Los vaivenes de la historia y el protagonismo de Cobos lo transforman en un vicepresidente en campaña electoral, sin partido propio (de momento) y sin otro programa que despegarse de la Presidenta que le tocó en suerte. En campaña para posicionarse como el principal candidato presidencial de la oposición, a la friolera de tres años vista, menudos detalles. En campaña que actúa en ejercicio de la suplencia presidencial, momento institucionalmente desaconsejable para antagonizar.

Las instituciones encarnadas en personas eventualmente semejan uñas encarnadas.

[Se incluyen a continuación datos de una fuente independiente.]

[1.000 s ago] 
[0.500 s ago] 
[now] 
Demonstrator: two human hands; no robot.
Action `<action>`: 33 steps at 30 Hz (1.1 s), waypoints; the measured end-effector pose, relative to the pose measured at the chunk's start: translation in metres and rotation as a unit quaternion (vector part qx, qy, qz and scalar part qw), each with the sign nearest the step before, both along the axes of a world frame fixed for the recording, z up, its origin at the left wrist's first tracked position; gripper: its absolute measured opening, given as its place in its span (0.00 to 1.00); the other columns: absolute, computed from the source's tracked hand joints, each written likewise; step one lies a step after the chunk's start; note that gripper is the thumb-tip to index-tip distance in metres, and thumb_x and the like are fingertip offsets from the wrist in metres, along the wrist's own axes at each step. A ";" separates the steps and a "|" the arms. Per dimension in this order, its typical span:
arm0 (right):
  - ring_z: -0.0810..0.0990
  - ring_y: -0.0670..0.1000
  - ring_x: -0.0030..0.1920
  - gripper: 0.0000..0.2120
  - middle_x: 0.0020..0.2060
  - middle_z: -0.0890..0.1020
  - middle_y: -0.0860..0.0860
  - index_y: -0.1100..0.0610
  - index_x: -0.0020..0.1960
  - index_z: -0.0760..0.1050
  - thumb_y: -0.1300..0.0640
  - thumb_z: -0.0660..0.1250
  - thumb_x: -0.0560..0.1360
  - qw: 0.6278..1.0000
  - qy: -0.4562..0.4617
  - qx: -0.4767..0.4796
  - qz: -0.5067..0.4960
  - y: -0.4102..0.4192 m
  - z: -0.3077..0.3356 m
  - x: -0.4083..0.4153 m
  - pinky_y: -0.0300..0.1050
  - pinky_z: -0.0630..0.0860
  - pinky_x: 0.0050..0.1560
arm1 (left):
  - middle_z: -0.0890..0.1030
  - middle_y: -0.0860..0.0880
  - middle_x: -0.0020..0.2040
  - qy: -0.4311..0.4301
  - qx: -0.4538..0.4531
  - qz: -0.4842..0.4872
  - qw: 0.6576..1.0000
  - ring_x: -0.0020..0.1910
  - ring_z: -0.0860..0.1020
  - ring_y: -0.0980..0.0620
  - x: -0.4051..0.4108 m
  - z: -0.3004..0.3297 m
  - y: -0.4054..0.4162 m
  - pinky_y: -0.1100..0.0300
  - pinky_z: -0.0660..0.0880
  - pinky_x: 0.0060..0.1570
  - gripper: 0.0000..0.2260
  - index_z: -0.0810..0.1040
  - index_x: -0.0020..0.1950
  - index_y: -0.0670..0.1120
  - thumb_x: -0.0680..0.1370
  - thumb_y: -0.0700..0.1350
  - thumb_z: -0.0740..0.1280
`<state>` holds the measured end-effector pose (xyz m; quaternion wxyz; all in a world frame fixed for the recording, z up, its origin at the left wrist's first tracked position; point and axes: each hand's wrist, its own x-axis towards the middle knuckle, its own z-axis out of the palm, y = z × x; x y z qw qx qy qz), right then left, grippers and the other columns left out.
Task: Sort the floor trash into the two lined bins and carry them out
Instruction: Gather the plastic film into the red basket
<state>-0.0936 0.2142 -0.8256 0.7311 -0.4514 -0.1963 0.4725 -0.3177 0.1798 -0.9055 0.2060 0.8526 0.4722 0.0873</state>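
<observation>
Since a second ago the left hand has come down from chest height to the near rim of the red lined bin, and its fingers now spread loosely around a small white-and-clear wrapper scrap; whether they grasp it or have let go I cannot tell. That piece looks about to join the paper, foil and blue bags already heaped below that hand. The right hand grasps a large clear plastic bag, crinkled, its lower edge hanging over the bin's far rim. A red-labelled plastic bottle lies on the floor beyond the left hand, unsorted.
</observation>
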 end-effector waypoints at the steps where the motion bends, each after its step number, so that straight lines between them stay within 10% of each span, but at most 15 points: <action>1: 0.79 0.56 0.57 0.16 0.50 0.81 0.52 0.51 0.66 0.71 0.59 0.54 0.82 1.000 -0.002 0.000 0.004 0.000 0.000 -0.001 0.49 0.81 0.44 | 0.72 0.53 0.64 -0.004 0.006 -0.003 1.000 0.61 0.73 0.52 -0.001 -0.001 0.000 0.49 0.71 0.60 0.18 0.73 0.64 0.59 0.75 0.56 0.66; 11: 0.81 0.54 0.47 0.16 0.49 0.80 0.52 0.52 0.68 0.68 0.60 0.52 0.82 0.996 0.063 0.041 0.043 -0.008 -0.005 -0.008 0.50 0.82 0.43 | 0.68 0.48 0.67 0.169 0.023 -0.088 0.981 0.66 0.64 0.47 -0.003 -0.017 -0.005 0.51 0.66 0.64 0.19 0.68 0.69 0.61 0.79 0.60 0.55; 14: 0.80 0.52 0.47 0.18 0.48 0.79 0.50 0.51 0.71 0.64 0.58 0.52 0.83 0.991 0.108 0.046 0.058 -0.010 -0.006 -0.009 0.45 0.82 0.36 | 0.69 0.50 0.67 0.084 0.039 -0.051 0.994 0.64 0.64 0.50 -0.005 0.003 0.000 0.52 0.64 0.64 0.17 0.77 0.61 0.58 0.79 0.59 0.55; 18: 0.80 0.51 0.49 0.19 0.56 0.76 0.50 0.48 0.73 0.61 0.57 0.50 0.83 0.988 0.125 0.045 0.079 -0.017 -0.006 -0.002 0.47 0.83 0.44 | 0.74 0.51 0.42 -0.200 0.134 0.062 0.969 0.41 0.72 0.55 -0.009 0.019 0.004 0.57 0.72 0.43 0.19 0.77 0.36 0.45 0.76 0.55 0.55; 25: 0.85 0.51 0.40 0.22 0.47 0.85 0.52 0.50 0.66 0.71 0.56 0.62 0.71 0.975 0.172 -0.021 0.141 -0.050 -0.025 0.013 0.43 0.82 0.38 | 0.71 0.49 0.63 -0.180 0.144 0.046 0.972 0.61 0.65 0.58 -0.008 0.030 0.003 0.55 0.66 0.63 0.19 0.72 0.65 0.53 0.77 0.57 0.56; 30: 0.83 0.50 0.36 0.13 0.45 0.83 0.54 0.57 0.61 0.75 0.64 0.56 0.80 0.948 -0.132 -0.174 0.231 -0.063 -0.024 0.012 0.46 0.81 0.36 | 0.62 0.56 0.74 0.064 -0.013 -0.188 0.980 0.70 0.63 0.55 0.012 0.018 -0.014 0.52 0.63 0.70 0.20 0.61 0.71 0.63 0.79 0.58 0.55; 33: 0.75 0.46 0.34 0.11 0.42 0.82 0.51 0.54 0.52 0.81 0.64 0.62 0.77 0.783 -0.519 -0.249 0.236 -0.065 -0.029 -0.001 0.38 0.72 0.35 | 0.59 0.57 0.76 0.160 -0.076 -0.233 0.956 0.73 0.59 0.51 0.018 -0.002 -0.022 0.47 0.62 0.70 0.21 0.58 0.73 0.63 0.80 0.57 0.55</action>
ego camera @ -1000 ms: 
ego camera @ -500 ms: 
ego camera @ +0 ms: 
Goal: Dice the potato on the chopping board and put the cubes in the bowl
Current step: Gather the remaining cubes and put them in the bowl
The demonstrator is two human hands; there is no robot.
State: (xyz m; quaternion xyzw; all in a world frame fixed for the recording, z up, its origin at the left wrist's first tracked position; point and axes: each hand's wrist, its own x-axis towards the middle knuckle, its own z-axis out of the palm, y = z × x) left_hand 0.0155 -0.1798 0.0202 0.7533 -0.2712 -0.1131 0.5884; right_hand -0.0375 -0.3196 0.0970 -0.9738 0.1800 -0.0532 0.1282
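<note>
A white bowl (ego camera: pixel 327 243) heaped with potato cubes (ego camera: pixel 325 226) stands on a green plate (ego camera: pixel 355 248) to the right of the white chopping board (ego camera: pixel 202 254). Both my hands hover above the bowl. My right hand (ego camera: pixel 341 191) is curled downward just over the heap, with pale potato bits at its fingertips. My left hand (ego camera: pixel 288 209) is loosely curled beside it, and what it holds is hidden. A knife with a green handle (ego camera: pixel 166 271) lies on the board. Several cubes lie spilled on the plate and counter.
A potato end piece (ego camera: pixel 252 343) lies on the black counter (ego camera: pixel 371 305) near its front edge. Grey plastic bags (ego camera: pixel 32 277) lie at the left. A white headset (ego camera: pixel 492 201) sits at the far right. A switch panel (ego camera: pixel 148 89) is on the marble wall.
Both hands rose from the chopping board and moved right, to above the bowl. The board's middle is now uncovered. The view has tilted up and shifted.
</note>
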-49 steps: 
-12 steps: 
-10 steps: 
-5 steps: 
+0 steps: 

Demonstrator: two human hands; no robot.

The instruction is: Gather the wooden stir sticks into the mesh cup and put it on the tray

Desde luego, no hay que engolosinarse con las analogías. Hace dos días, esta columna advertía que las comparaciones históricas ilustran más sobre las diferencias que sobre las similitudes. Ni hablar de las comparaciones entre la ficción situada en otros tiempos y lugares versus la realidad autóctona. Formuladas estas prevenciones, el cronista cree que el tema es interesante, para psicólogos, para novelistas, para ciudadanos, para dirigentes y, especialmente, para espíritus anhelantes de institucionalidad.

Pero lejos está de su intención llevar más allá una asociación libre. Cualquier semejanza de la novela (olvidable, olvidada y resucitada por esas cosas de la memoria) con personas reales, vivas o muertas, es pura coincidencia.